[Stored items from a collection]
--------------------------------------------------

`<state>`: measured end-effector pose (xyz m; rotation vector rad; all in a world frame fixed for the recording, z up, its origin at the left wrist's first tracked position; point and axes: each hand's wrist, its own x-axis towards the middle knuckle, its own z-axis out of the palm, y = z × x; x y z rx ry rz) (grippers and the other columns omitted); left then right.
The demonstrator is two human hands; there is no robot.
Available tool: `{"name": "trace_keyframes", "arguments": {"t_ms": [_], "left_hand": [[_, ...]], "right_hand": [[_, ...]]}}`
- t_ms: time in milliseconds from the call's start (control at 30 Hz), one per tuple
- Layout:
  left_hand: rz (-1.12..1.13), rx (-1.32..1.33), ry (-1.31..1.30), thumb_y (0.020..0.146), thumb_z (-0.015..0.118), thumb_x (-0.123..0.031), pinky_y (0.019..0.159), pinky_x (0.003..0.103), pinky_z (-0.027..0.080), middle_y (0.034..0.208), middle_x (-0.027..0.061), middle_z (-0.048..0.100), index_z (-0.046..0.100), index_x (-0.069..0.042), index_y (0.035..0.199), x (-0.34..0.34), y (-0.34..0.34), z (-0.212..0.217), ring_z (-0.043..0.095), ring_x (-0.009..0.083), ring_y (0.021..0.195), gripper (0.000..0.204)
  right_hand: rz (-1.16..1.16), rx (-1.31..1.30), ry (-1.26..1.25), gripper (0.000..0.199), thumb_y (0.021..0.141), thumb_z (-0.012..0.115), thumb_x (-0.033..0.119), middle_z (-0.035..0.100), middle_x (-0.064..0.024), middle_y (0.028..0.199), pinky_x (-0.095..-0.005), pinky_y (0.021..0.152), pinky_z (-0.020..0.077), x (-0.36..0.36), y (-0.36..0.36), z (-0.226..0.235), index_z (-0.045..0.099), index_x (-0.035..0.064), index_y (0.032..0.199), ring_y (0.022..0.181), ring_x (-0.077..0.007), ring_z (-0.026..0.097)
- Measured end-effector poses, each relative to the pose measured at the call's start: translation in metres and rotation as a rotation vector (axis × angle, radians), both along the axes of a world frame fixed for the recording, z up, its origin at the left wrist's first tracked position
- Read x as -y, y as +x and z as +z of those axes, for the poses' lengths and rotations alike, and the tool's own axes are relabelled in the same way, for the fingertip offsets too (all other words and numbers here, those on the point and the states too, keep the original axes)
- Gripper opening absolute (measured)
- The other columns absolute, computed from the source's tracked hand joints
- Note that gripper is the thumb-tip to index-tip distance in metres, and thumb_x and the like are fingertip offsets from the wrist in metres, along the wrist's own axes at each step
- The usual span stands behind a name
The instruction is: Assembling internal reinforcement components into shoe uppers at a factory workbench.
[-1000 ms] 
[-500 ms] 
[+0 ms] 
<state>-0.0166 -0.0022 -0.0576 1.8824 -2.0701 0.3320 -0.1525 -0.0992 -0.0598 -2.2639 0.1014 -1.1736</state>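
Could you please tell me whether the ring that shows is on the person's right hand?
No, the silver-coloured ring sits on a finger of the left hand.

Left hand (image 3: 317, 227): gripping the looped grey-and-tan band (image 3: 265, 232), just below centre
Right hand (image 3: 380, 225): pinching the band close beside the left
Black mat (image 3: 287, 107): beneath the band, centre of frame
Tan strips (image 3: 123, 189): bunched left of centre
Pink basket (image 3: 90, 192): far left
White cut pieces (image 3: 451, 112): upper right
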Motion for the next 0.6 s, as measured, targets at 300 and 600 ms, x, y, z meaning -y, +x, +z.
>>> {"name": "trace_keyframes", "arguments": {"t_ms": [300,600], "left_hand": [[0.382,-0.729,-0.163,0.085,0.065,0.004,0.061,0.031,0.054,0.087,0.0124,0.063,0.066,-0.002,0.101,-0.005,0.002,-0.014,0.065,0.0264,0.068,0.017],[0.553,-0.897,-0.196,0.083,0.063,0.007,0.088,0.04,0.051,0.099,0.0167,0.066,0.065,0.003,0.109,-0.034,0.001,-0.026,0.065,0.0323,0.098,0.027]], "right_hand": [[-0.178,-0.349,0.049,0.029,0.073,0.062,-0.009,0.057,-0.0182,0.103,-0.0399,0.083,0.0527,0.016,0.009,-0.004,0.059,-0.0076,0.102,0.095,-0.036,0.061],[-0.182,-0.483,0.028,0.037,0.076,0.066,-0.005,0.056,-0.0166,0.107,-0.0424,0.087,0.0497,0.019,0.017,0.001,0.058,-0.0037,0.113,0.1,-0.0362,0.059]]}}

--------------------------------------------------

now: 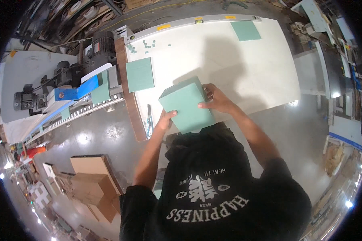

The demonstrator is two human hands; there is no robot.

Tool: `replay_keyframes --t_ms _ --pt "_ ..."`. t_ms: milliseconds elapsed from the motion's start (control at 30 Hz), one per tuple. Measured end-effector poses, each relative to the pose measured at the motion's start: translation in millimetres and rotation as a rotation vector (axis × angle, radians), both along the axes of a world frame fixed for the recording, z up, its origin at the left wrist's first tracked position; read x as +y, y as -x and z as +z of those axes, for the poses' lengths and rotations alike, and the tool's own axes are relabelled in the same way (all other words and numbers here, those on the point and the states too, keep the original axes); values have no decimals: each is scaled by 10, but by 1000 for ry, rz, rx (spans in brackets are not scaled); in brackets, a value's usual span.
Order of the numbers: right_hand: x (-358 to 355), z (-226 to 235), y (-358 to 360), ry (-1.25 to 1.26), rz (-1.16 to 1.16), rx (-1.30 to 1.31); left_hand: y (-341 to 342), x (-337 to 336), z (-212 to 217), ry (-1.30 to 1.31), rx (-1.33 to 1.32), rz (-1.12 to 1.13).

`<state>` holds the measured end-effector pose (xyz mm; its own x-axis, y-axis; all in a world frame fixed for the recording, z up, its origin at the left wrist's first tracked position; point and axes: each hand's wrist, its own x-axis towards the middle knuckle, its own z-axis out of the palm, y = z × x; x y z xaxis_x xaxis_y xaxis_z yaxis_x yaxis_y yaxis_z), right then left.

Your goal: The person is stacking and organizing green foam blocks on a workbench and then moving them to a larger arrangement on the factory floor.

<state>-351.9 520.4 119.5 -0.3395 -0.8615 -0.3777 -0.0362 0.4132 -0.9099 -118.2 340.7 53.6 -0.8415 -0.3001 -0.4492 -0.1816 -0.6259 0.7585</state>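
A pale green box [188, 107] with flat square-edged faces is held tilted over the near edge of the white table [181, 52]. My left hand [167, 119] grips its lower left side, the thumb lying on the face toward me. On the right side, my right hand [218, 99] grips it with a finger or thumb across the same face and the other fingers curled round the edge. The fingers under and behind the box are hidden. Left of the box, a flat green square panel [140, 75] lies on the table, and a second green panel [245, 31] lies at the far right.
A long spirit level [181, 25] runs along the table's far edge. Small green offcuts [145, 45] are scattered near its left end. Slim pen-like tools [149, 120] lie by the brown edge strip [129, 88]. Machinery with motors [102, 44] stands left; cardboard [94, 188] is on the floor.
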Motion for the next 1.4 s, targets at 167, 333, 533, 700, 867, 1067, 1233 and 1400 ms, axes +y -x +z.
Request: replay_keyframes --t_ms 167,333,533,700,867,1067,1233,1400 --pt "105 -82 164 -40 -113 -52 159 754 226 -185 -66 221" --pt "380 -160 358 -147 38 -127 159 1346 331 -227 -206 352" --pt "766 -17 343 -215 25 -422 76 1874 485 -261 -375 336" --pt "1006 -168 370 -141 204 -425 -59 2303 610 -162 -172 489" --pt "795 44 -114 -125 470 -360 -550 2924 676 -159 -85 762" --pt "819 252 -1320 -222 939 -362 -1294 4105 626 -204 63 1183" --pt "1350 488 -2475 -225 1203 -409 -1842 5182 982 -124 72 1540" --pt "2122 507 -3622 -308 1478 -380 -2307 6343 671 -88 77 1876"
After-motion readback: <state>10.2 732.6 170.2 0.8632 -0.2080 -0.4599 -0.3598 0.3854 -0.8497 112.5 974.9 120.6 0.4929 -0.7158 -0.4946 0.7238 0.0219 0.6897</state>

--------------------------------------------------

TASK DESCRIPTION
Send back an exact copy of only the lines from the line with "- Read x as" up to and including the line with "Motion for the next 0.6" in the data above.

EXERCISE OUTPUT
- Read x as -y, y as +x and z as +z of those axes, for the poses' lengths and rotations alike, and the tool's own axes are relabelled in the same way, for the fingertip offsets too (all other words and numbers here, those on the point and the states too, keep the original axes)
- Gripper opening absolute (measured)
- The other columns absolute, computed from the source's tracked hand joints
- Note that gripper is the thumb-tip to index-tip distance in metres, and thumb_x and the like are fingertip offsets from the wrist in metres, along the wrist's own axes at each step
- The usual span stands behind a name
The instruction is: Assembling internal reinforcement components into shoe uppers at a factory workbench.
[-1000 ms] 
[-500 ms] 
[+0 ms] 
<state>-0.0166 -0.0022 -0.0576 1.8824 -2.0701 0.3320 -0.1525 -0.0992 -0.0598 -2.2639 0.1014 -1.1736</state>
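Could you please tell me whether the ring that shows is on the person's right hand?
No, the silver-coloured ring sits on a finger of the left hand.

Left hand (image 3: 317, 227): gripping the looped grey-and-tan band (image 3: 265, 232), just below centre
Right hand (image 3: 380, 225): pinching the band close beside the left
Black mat (image 3: 287, 107): beneath the band, centre of frame
Tan strips (image 3: 123, 189): bunched left of centre
Pink basket (image 3: 90, 192): far left
White cut pieces (image 3: 451, 112): upper right
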Motion for the next 0.6 s, as measured, targets at 300 and 600 ms, x, y, z meaning -y, +x, +z.

The response is now finished.